We all love ­ the artistry and grace of the one-­handed backhand. There aren’t too many left on the either tour, but those who play it on the men’s tour – Gasquet, Dimitrov, two Swiss – remain near the top of the ATP rankings.

To understand the difference between two such players, Roger Federer and Stan Wawrinka, we must first look at what advantages they have over the more ubiquitous two-handers.

For one, a one-­handed backhand has bigger first­-strike capabilities on the pro level. It’s simple physics: a player with a one­handed backhand has a longer swing path – particularly in line with the target direction – than does the player using two hands. Longer is better. Think of the Large Hadron Collider; ­ it’s 16.5 miles long for one major reason: ­ acceleration. A longer path means more acceleration. More acceleration means you can smash sub­atomic particles and, for our purposes, tennis balls.

The modern two-­handed backhand is essentially an off­hand forehand with a little guidance from the other hand. A right­-hander will drive through the shot with the left hand. Because of this, there’s a point at which extensive shoulder rotation on the backswing becomes self­-defeating. Not so for the one­-handed backhand, as shown by the photos of Wawrinka below. Not only can he get the racquet back further than a double­-fister, but the coiled turn also creates that beautiful spring­like tension which then will be unleashed into the hit.

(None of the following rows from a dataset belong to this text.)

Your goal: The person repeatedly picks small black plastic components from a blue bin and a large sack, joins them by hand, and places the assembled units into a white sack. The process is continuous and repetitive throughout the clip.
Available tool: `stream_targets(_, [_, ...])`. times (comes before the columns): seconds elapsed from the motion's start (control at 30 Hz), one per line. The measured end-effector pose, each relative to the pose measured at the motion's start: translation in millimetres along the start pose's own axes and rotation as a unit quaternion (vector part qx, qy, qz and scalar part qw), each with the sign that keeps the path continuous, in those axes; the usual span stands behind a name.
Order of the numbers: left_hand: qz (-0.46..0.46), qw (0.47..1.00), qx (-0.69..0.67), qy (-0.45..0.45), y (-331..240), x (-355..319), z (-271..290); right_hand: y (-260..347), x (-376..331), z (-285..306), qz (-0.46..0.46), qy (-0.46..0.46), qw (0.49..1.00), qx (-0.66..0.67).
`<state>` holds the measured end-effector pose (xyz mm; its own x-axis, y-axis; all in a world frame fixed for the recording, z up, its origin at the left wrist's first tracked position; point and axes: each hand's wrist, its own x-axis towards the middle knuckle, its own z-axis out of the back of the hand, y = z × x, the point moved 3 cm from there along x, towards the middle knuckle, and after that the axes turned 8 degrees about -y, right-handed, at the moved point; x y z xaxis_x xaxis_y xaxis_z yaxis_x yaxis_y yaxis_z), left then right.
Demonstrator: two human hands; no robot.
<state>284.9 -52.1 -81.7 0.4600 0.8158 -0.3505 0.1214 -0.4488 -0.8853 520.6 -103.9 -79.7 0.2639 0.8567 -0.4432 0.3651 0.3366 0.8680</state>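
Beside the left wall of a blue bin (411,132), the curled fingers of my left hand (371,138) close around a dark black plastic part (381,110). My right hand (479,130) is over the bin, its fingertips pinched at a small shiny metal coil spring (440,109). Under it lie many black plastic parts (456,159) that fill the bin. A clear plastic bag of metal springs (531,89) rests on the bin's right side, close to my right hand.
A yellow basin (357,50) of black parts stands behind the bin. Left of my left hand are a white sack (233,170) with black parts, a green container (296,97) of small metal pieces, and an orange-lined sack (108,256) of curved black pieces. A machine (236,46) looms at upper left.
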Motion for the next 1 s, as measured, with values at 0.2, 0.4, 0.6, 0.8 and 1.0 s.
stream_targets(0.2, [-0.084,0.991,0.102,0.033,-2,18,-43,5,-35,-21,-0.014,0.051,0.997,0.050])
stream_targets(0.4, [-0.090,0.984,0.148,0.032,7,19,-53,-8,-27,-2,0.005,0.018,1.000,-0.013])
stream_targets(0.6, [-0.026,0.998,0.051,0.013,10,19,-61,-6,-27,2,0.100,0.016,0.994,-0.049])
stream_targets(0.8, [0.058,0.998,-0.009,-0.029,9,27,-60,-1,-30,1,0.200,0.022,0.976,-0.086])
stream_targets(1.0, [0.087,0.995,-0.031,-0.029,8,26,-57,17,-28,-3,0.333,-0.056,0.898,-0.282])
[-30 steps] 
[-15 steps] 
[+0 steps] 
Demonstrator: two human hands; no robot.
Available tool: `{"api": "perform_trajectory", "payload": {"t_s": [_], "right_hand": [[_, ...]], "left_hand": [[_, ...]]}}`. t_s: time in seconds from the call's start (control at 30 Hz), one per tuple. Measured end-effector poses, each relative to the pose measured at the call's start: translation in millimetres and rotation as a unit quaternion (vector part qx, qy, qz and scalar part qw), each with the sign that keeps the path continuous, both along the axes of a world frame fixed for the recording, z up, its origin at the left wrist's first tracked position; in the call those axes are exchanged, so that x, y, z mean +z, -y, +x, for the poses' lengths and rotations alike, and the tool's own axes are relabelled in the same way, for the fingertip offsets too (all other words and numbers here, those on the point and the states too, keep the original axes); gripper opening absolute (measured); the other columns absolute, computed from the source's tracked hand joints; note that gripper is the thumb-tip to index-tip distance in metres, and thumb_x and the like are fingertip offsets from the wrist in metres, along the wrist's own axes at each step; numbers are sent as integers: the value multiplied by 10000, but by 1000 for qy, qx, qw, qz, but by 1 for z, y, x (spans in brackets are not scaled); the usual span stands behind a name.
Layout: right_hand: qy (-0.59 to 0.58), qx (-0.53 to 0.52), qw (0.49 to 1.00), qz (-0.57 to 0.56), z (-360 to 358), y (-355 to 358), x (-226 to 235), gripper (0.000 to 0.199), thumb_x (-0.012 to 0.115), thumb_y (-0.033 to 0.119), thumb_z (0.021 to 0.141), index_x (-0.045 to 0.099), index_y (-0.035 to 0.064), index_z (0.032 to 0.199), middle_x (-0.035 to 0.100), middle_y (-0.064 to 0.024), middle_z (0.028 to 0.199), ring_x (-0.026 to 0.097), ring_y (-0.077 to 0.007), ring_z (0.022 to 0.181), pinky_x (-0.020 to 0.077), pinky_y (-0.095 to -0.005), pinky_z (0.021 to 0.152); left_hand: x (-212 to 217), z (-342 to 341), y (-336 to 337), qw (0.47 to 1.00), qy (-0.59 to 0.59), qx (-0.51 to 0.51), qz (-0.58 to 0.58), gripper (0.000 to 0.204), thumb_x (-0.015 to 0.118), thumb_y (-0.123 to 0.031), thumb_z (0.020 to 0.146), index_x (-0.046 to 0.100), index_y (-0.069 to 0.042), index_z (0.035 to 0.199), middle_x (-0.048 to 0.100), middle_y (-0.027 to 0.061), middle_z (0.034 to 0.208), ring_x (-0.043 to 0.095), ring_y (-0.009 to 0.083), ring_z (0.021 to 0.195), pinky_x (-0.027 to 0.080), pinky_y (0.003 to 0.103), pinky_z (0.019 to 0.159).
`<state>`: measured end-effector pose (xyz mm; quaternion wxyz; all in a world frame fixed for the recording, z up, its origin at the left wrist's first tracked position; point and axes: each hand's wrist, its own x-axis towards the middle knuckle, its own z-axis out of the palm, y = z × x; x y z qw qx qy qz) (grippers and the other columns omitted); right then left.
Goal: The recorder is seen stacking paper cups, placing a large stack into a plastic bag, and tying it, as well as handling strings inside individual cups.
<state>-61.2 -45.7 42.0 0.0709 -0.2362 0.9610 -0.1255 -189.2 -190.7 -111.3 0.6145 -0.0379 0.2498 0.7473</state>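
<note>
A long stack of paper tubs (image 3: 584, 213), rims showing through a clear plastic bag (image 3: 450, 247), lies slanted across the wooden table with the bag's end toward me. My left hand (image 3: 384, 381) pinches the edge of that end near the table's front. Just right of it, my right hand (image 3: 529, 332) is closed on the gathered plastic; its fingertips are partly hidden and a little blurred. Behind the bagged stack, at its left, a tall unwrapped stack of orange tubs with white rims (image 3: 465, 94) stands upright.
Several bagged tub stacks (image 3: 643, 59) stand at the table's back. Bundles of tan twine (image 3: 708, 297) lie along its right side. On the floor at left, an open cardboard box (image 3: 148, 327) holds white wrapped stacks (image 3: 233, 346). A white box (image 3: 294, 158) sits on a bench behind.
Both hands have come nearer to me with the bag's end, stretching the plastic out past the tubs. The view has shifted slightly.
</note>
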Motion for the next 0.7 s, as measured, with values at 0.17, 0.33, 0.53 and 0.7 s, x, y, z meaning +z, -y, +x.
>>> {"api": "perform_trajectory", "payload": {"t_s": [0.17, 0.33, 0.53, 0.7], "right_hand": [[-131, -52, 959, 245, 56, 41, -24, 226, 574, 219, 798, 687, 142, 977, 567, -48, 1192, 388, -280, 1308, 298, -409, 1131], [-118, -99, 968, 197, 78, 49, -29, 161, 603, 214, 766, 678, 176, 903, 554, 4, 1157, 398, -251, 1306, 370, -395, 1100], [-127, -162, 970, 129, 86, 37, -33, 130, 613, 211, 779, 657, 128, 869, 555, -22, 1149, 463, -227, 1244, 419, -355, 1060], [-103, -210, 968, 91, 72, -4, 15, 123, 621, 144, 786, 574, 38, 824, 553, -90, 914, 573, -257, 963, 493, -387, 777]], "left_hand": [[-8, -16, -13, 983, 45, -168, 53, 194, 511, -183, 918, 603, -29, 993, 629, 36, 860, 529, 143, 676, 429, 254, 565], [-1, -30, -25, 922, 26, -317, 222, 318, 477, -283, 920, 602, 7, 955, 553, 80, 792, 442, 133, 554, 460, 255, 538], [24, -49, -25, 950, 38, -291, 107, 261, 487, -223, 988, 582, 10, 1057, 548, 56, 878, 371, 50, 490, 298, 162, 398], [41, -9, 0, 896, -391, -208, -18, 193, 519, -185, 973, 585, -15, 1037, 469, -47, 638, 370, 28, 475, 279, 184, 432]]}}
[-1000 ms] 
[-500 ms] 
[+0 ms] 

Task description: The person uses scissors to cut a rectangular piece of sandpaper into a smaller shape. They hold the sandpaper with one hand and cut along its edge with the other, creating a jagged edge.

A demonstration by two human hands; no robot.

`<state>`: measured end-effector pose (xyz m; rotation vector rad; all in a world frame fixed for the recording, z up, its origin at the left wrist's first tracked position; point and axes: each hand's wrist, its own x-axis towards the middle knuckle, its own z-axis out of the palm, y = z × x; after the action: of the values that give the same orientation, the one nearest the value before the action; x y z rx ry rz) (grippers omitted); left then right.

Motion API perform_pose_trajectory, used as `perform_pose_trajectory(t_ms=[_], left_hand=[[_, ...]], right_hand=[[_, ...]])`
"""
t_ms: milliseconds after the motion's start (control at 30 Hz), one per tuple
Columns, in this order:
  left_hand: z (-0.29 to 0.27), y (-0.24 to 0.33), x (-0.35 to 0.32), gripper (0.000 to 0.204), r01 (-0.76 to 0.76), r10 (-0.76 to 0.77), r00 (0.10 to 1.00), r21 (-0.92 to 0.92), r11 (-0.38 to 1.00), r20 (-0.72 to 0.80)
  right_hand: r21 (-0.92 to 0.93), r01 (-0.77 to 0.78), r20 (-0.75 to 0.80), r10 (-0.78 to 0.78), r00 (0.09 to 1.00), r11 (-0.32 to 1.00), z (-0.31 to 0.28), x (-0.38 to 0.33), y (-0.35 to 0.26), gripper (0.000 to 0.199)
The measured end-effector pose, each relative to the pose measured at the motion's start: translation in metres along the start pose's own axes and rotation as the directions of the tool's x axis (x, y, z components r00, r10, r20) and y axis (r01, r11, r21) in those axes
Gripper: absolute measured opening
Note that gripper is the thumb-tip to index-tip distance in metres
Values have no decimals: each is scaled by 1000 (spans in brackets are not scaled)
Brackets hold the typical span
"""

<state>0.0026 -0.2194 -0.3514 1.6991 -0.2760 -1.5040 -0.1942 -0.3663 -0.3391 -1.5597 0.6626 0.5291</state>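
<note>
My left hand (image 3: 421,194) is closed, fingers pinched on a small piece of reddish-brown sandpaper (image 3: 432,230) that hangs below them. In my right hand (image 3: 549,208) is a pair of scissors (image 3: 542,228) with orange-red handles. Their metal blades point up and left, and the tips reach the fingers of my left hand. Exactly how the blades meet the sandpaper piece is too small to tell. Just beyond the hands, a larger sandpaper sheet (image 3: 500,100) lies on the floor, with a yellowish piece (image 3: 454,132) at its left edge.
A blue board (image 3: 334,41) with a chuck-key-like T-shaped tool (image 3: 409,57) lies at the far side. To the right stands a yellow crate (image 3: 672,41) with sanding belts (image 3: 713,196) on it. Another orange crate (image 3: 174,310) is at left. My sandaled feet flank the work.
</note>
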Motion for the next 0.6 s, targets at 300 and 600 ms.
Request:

Note Wawrinka’s follow-through, how the racquet extends out in front of him. Such extension is on a nearly straight line through the hitting zone, and gives his backhand that extra bit of pop that two­-handers can’t get.

To understand why, stand perpendicular to a wall with your right arm closest to the wall. Reach towards the wall, and keep backing up until, without leaning in, your fingertips barely touch the wall. Now put your left hand over your right as if you were holding a baseball bat. Without separating your hands, reach towards the wall – no leaning! You’ll find that not only can you not reach as far but the addition of the left hand will make the motion rotational, rather than linear. That rotational motion does have its benefits for two­-handers, but for pure power and the ability to direct the ball down the line, the one­-hander has the advantage.

As humans, we have an innate ability to appreciate artful movement. The one-­hander is such a wonder because it truly is the most efficient way to generate maximum power.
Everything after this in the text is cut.